= Exercise =
Repeat everything in the listing below. Keep each line exact.

= Supplied data =
• • •
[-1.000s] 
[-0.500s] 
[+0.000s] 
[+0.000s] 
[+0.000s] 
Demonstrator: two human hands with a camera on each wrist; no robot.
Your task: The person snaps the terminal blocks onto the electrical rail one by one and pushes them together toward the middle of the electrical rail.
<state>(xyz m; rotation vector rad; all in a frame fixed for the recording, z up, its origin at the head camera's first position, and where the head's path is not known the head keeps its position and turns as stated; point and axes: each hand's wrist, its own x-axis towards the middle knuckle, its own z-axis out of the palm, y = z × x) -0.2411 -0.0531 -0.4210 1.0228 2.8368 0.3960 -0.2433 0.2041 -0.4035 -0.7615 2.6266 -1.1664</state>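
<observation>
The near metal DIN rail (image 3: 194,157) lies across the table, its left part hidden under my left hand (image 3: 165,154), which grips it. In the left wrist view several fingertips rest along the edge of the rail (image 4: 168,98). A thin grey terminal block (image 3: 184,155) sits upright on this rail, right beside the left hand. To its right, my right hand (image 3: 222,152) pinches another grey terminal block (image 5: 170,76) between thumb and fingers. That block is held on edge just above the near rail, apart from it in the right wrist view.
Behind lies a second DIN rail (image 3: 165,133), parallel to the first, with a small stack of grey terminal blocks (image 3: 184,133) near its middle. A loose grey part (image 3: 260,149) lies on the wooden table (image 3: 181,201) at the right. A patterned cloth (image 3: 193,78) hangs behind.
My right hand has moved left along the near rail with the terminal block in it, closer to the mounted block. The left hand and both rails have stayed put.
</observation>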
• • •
= Exercise result =
[-1.000s] 
[-0.500s] 
[+0.000s] 
[+0.000s] 
[+0.000s] 
Demonstrator: two human hands with a camera on each wrist; no robot.
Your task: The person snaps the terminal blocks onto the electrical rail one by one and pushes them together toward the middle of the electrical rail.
<state>(xyz m; rotation vector rad; all in a frame fixed for the recording, z up, its origin at the head camera's first position, and where the head's path is not known the head keeps its position and turns as stated; point and axes: each hand's wrist, its own x-axis towards the middle knuckle, its own z-axis out of the palm, y = z × x) -0.2411 -0.0531 -0.4210 1.0228 2.8368 0.3960 -0.2433 0.2041 -0.4035 -0.7615 2.6266 -1.1664</state>
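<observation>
The near metal DIN rail (image 3: 194,157) lies across the table, its left part hidden under my left hand (image 3: 165,154), which grips it. In the left wrist view several fingertips rest along the edge of the rail (image 4: 168,98). A thin grey terminal block (image 3: 184,155) sits upright on this rail, right beside the left hand. To its right, my right hand (image 3: 222,152) pinches another grey terminal block (image 5: 170,76) between thumb and fingers. That block is held on edge just above the near rail, apart from it in the right wrist view.
Behind lies a second DIN rail (image 3: 165,133), parallel to the first, with a small stack of grey terminal blocks (image 3: 184,133) near its middle. A loose grey part (image 3: 260,149) lies on the wooden table (image 3: 181,201) at the right. A patterned cloth (image 3: 193,78) hangs behind.
My right hand has moved left along the near rail with the terminal block in it, closer to the mounted block. The left hand and both rails have stayed put.
</observation>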

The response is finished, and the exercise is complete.